What you will do:
Below are some records. Print exactly the lines between the one holding "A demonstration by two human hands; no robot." and the one holding "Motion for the", inclusive, and nothing else.

───── Records

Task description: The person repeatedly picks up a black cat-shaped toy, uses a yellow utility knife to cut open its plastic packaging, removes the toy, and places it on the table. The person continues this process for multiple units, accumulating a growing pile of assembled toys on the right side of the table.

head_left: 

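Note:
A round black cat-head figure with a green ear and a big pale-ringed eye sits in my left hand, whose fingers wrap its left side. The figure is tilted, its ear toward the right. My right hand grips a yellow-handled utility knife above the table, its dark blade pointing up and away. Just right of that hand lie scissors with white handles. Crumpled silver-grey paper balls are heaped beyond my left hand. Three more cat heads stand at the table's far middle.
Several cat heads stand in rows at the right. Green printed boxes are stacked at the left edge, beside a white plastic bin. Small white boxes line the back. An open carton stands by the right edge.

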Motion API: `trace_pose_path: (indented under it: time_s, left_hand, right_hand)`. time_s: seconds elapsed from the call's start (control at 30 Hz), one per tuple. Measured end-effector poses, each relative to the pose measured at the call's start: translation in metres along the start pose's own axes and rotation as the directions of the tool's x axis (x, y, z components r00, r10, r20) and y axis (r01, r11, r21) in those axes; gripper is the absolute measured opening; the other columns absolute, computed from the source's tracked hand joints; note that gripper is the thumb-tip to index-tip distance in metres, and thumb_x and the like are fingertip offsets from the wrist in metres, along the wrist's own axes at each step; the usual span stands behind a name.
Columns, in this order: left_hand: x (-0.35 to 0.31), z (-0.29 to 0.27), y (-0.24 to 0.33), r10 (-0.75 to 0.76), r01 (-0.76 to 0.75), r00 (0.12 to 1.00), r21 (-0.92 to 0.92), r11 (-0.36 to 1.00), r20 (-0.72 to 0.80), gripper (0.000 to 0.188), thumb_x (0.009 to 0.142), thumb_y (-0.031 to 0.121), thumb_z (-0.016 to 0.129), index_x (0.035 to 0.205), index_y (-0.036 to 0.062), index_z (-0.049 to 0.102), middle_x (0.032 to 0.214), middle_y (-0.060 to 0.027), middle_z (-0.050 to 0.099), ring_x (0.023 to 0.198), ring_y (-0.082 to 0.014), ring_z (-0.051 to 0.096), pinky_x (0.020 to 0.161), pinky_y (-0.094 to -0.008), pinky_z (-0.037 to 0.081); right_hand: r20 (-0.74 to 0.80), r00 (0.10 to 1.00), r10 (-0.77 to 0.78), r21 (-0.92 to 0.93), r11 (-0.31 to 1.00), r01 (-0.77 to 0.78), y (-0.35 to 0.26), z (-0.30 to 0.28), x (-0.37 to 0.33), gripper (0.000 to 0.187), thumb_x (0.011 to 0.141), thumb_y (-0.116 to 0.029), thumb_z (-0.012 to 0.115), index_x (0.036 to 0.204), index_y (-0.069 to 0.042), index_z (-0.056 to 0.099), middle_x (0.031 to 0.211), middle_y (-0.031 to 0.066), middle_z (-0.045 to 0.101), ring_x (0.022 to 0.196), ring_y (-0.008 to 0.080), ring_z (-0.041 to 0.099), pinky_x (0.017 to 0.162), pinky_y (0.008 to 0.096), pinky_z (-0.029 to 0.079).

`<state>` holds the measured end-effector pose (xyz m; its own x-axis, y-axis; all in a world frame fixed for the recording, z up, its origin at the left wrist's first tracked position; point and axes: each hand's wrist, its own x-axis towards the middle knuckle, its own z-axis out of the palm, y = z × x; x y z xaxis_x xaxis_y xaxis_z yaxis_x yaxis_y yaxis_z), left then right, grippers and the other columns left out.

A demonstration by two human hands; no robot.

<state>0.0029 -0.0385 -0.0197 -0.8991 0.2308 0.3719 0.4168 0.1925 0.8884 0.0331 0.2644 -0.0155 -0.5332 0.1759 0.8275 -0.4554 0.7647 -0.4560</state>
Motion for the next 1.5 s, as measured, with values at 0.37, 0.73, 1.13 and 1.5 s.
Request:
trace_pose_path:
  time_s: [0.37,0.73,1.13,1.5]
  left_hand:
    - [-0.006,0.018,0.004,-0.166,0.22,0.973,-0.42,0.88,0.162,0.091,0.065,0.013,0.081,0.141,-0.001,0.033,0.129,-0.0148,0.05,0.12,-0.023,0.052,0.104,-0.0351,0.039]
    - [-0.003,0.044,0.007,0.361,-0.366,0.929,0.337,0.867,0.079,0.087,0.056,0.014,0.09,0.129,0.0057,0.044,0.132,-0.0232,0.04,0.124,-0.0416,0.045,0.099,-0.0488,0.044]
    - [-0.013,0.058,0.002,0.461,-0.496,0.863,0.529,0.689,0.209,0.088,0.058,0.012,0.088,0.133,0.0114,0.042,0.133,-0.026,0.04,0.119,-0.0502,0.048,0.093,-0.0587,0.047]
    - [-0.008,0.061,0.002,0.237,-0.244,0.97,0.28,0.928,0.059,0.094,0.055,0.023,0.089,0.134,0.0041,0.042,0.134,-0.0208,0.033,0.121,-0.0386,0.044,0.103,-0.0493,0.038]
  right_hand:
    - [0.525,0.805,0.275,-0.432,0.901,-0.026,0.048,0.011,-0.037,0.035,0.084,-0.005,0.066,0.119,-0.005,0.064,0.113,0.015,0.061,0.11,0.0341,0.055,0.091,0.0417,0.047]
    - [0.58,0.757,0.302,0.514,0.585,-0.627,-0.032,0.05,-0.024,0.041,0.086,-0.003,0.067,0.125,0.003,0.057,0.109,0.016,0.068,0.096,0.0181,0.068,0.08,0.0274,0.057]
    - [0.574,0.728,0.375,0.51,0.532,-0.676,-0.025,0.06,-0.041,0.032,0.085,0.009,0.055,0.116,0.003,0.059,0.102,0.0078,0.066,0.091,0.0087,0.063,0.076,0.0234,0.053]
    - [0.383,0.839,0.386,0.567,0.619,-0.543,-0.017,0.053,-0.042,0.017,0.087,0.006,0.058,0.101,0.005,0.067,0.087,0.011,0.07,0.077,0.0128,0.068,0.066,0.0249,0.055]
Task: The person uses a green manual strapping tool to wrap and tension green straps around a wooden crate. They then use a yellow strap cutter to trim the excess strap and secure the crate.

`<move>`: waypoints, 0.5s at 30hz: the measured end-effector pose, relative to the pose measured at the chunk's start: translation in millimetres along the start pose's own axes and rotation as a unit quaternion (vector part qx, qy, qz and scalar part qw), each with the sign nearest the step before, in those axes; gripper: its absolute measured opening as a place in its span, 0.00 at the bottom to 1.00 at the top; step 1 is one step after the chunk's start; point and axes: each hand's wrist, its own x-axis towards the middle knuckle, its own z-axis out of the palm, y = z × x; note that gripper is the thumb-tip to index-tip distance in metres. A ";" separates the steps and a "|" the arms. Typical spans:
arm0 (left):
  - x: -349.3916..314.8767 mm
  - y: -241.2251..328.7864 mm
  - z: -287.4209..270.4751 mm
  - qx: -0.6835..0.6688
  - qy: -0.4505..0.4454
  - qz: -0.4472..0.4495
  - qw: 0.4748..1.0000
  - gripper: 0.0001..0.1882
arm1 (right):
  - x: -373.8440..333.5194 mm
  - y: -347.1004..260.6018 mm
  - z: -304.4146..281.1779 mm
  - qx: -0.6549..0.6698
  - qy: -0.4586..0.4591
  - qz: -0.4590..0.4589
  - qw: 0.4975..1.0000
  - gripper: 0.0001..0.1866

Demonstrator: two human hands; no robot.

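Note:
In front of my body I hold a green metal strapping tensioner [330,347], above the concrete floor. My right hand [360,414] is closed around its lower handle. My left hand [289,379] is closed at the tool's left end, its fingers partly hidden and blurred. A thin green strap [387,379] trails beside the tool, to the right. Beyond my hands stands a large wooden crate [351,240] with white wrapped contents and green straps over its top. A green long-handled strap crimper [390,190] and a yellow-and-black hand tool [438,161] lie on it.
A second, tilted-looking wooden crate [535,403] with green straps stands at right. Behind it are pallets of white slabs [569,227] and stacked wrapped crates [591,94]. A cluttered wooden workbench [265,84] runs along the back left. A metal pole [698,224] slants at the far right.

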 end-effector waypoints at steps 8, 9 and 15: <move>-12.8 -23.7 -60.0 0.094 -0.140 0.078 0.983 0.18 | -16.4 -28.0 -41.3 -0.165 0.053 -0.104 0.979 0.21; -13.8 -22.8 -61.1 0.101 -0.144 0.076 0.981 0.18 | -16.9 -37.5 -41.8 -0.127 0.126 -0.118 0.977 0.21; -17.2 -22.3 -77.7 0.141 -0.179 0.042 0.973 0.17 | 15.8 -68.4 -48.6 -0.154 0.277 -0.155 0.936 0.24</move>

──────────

Your solution:
A demonstration by two human hands; no robot.

<state>0.0029 -0.0385 -0.0197 -0.8991 0.2308 0.3719 0.4168 0.1925 0.8884 0.0331 0.2644 -0.0155 -0.5332 0.1759 0.8275 -0.4554 0.7647 -0.4560</state>
Motion for the next 1.5 s, as measured, with values at 0.37, 0.73, 1.13 and 1.5 s.

Nothing more will be written for this answer.